#### [WORK REQUEST]
Please indicate the number of lines in the listing below that include the string "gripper"; add nothing else.

#### [INFORMATION SUPPLIED]

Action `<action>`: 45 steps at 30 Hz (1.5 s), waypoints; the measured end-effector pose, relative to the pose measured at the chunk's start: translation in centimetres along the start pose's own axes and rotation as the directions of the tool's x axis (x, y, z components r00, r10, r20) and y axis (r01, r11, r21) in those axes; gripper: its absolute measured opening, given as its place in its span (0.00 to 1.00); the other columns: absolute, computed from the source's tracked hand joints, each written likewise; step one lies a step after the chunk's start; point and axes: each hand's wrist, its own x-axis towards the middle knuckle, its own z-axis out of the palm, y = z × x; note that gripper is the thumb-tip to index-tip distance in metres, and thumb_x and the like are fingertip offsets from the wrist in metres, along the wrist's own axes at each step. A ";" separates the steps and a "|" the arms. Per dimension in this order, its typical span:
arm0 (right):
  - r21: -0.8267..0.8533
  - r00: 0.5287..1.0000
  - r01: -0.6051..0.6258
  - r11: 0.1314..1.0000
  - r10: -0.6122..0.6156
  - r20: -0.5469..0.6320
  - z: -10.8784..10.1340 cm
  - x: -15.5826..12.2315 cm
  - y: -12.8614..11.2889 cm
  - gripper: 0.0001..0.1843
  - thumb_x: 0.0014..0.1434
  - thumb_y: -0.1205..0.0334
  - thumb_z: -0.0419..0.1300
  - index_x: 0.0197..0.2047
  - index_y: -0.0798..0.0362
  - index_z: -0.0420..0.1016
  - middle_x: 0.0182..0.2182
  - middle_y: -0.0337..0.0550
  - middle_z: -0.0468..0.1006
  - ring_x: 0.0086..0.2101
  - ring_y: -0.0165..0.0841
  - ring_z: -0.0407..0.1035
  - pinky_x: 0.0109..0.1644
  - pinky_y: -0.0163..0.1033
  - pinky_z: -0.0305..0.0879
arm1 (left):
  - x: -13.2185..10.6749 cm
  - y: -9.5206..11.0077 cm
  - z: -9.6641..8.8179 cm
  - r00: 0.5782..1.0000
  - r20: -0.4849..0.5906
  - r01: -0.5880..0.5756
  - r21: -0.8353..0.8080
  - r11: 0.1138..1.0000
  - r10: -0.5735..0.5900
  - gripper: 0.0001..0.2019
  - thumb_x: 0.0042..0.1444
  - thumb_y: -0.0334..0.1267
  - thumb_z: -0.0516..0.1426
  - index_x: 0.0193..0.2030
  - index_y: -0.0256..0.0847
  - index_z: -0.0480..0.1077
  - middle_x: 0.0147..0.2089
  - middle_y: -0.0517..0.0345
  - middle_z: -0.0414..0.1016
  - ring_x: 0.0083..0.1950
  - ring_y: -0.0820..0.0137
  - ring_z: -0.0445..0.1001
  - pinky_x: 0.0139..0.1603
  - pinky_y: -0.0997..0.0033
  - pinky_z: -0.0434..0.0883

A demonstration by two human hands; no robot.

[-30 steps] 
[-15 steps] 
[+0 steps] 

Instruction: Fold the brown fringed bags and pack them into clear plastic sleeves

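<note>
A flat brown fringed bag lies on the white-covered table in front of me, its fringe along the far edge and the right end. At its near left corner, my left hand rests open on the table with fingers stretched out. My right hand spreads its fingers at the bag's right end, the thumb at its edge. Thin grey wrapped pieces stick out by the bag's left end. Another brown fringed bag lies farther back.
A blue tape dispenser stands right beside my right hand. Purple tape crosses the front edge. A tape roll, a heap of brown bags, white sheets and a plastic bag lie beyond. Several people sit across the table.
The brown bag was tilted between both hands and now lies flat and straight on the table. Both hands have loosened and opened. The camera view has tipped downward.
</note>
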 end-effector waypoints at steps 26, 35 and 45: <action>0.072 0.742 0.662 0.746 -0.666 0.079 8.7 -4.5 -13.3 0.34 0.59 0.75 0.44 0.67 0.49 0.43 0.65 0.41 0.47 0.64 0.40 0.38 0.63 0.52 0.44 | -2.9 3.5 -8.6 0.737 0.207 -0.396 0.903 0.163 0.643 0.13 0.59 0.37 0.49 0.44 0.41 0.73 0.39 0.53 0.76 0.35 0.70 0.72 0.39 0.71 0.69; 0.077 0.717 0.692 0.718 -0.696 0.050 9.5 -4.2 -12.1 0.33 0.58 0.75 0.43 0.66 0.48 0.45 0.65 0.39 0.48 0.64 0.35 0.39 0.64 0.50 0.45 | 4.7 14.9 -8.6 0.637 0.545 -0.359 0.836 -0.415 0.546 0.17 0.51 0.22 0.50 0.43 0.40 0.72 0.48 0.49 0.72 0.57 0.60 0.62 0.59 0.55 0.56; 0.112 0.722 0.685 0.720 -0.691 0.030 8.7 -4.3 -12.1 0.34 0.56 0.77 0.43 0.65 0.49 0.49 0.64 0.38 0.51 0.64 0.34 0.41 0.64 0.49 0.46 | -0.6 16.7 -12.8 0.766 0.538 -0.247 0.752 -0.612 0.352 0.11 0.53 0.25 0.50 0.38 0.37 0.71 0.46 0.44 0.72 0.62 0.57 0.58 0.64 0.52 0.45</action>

#### [ANSWER SPACE]
3